Problem statement:
Your answer must be a single number: how many lines of the data include "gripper".

——

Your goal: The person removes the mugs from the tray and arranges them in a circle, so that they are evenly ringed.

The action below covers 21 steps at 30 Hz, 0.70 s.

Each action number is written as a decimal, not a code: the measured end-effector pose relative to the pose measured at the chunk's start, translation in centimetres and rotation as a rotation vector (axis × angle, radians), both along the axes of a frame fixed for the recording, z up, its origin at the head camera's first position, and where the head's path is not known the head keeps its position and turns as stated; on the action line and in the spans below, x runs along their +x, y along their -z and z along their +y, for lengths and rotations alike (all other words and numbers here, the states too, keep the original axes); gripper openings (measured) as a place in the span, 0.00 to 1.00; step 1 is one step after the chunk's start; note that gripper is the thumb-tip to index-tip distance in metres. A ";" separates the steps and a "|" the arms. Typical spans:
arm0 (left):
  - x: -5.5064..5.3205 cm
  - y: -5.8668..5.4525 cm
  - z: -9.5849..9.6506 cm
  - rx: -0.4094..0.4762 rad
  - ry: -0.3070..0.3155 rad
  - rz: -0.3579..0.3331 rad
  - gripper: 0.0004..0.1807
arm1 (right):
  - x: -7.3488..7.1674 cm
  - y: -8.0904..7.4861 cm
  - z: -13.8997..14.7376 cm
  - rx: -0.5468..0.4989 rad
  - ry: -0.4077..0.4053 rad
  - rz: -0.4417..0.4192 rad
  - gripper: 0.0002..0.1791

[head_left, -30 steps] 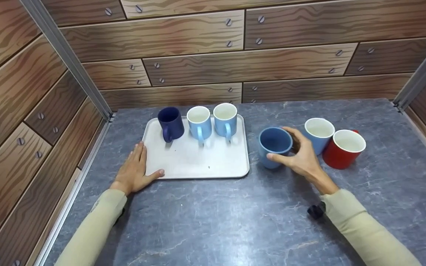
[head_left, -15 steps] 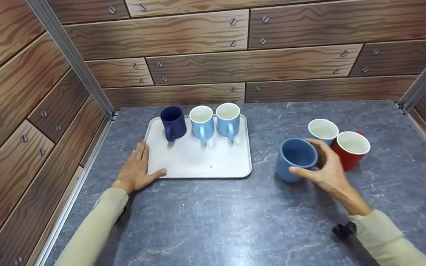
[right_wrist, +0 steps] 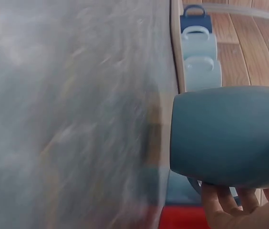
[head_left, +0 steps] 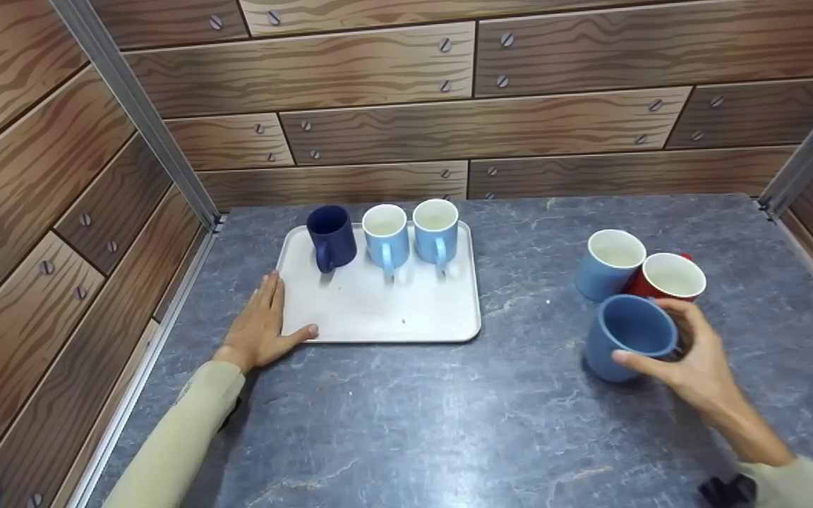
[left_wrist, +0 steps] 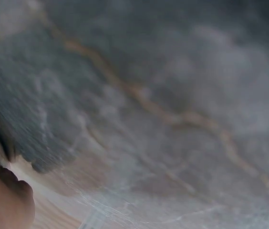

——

Task result:
3